* Task instructions
For the data below, transcribe the part that opens with the line containing "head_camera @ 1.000" and closes with the line containing "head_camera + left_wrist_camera", exactly and with no pictures.

* Record set
::::::

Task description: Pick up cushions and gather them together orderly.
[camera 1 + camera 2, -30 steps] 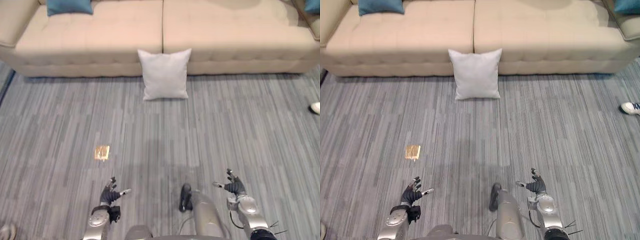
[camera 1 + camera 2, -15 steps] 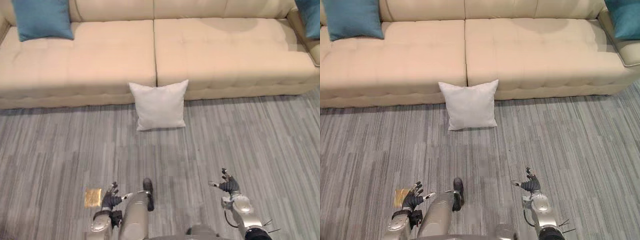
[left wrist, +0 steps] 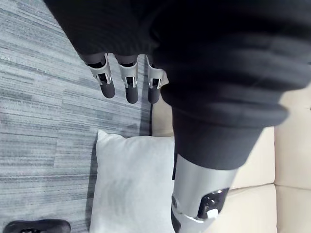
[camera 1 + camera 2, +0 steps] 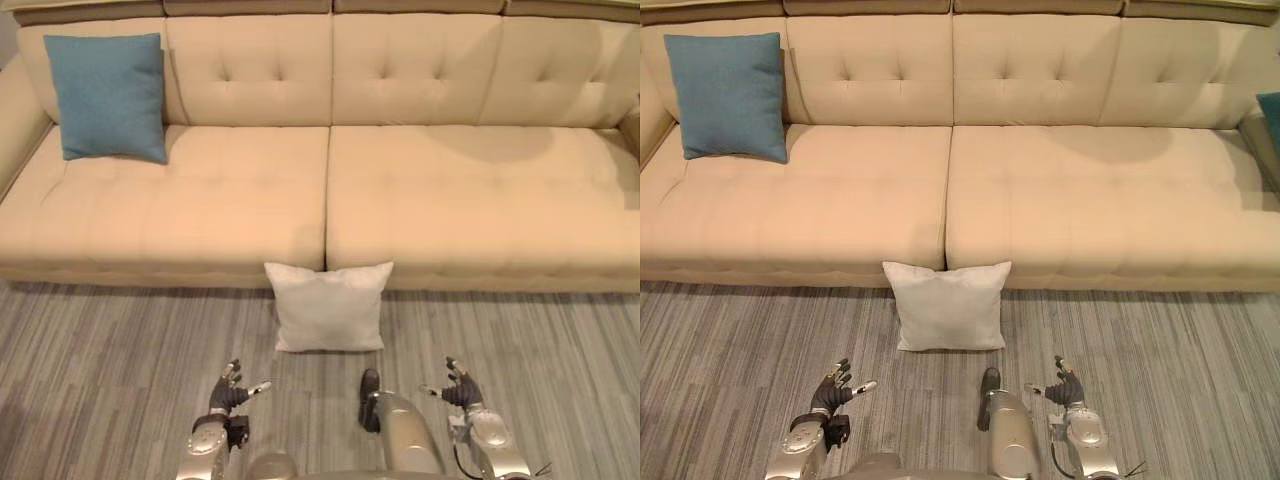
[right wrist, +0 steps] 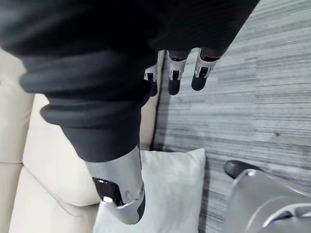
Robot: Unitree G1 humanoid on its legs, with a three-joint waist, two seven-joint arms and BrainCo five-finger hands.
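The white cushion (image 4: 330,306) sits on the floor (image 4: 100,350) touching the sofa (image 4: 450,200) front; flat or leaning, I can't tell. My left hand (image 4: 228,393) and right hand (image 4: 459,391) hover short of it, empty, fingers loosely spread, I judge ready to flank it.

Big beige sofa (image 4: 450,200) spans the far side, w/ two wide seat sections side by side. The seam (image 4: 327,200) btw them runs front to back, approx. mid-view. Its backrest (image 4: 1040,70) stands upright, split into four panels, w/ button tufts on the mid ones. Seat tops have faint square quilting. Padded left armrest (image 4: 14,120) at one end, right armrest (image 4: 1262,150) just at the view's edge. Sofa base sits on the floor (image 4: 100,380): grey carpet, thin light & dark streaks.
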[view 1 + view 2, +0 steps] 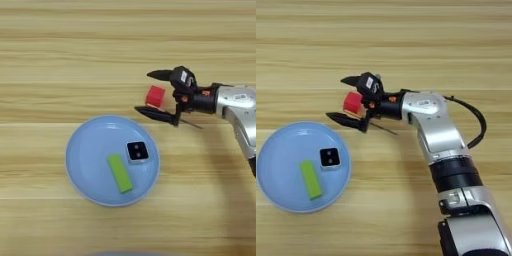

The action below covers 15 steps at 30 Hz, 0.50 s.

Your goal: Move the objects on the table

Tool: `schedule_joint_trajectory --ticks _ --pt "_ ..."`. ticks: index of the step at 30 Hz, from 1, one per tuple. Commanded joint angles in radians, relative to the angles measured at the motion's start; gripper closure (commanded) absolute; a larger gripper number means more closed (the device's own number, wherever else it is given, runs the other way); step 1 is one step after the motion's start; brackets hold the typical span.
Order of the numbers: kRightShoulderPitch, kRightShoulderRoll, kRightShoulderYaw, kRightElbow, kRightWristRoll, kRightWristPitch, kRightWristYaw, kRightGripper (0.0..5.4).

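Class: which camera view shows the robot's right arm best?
The right eye view: the right arm shows from black lower segments to gripper, open around the red cube. The left eye view shows only its silver forearm and gripper.

Right arm (443, 145) enters from the bottom right edge and bends at the elbow, so the silver forearm runs leftward, roughly level across the frame. A black cable loops out beside the forearm's far side. Right gripper (148, 92) points left, its two black fingers (350, 79) spread wide apart, one on the far side and one on the near side. Nothing is clamped between the fingertips.
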Motion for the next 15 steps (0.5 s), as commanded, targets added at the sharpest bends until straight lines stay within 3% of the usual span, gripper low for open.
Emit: schedule_joint_trajectory --ticks 1,15 --pt "-0.055 -0.018 -0.014 -0.057 0.019 -0.011 -0.02 0.03" --pt "-0.028 -0.009 0.011 -0.123 0.036 0.015 -0.008 0.03"
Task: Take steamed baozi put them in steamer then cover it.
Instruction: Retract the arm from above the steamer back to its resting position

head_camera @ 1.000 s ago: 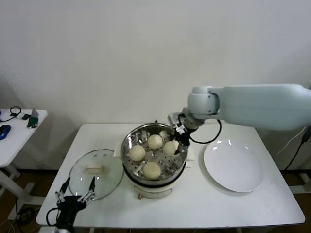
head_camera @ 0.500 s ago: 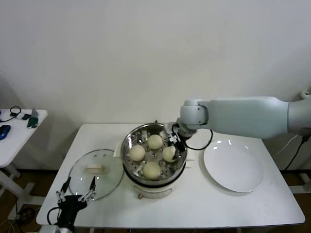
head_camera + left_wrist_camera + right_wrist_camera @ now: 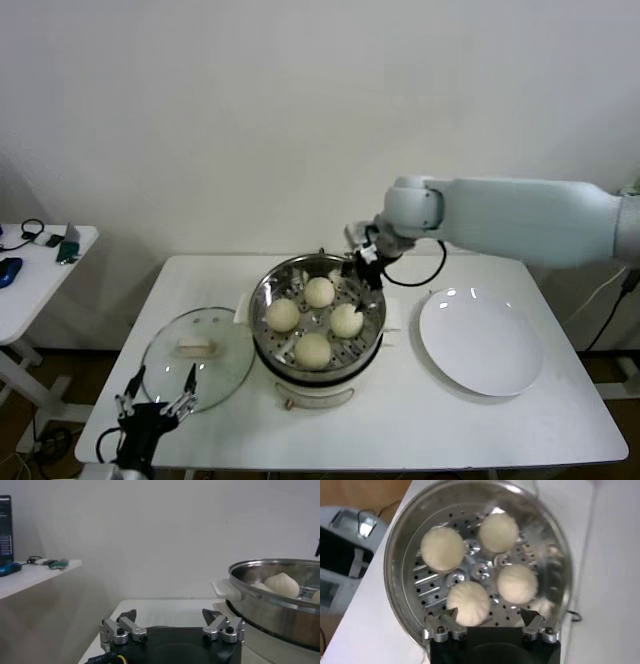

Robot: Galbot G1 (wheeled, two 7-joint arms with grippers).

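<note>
Four steamed baozi sit on the perforated tray inside the steamer, which stands mid-surface. The right end effector hangs over the pot's far rim, fingers spread and holding nothing. The cover lies flat to the steamer's left, a white plate to its right. The left end effector waits, released, at the surface's near-left edge beside the cover.

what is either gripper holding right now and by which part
Nothing is held. The right gripper hangs open over the round shiny steel steamer, clear of the four cream-white baozi. The left gripper sits open near the table's front edge.
</note>
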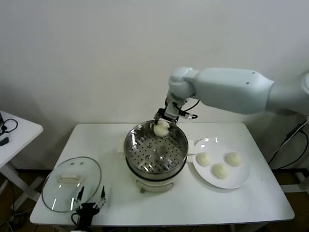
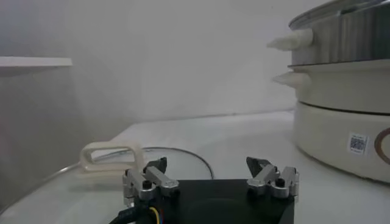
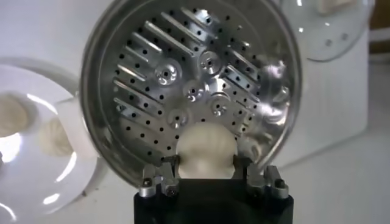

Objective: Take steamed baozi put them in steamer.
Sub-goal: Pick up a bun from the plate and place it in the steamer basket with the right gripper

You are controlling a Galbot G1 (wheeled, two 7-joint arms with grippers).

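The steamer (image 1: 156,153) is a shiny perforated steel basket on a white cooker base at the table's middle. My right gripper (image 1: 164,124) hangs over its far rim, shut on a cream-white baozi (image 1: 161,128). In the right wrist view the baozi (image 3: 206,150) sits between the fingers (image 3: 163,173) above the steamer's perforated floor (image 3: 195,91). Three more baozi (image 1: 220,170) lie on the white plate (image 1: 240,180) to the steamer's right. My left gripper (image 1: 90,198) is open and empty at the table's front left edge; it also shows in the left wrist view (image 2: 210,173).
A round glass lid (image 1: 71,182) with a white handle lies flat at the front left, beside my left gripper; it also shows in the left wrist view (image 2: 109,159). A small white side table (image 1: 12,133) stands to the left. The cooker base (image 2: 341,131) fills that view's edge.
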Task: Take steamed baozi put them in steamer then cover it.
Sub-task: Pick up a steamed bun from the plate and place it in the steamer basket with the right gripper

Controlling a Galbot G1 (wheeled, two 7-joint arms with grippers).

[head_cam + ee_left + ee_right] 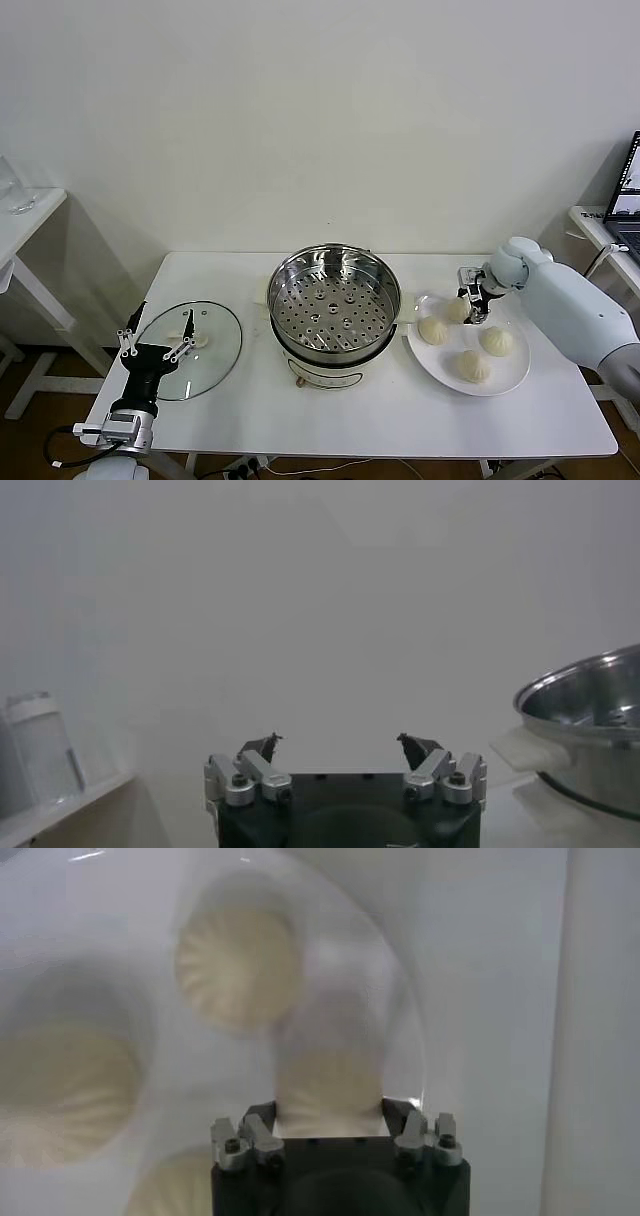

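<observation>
Four cream-white baozi lie on a white plate (510,378) at the right of the table. My right gripper (470,300) stands over the plate's far left part, and its fingers press both sides of one baozi (457,309), which fills the gap between them in the right wrist view (330,1083). The other three baozi (432,330) (496,341) (473,366) rest free on the plate. The steamer (333,300) stands empty at the table's middle. The glass cover (205,355) lies flat at the front left. My left gripper (157,345) is open and empty above the cover's near edge.
A side table with a clear jar (14,190) stands at the far left; the jar also shows in the left wrist view (35,750). A laptop (628,195) sits on a stand at the far right. The steamer's rim (590,695) shows in the left wrist view.
</observation>
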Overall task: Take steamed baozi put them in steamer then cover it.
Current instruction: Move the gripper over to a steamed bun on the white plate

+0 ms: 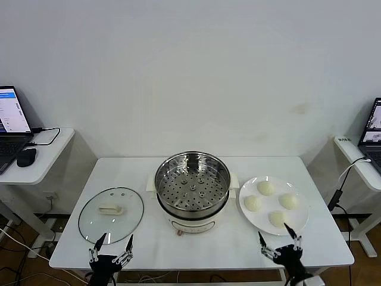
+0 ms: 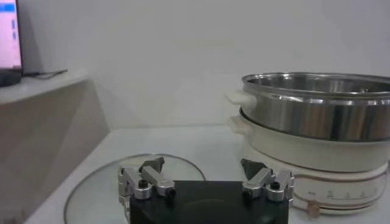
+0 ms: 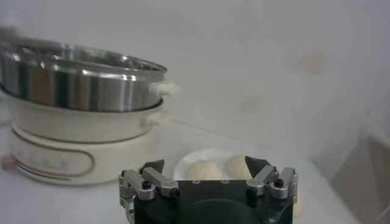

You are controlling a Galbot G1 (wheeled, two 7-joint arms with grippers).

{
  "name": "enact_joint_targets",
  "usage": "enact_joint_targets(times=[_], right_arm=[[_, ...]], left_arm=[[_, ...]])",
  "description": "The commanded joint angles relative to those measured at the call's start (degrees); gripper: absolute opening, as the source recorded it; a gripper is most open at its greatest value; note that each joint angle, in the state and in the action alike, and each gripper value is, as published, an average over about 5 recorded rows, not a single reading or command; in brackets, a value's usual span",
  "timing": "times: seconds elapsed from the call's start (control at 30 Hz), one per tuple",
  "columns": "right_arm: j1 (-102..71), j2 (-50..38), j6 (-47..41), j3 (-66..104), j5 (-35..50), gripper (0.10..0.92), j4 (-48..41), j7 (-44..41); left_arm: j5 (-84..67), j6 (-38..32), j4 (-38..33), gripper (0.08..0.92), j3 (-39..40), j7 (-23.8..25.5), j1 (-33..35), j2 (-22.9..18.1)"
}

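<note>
The steel steamer (image 1: 192,186) stands mid-table on its white base, its perforated tray bare; it also shows as the steamer (image 2: 317,115) and the steamer (image 3: 79,91) in the wrist views. Several off-white baozi (image 1: 266,188) lie on a white plate (image 1: 300,221) to its right, two of them as baozi (image 3: 203,170) in the right wrist view. The glass cover (image 1: 111,213) with its cream handle lies flat to the steamer's left, its rim the cover (image 2: 91,182). My left gripper (image 1: 112,243) hangs open at the table's front edge before the cover. My right gripper (image 1: 279,236) stands open before the plate.
A white table (image 1: 214,244) carries everything. Side desks stand at both sides, the left one with a laptop (image 1: 12,122) and a mouse (image 1: 26,157), the right one with a second laptop (image 1: 372,134). Cables hang near the right desk.
</note>
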Motion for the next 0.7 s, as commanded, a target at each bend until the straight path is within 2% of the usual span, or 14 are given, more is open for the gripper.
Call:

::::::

* Exercise output
head_camera @ 1.000 s ago: 
head_camera @ 0.500 s ago: 
head_camera + left_wrist_camera + right_wrist_camera @ now: 

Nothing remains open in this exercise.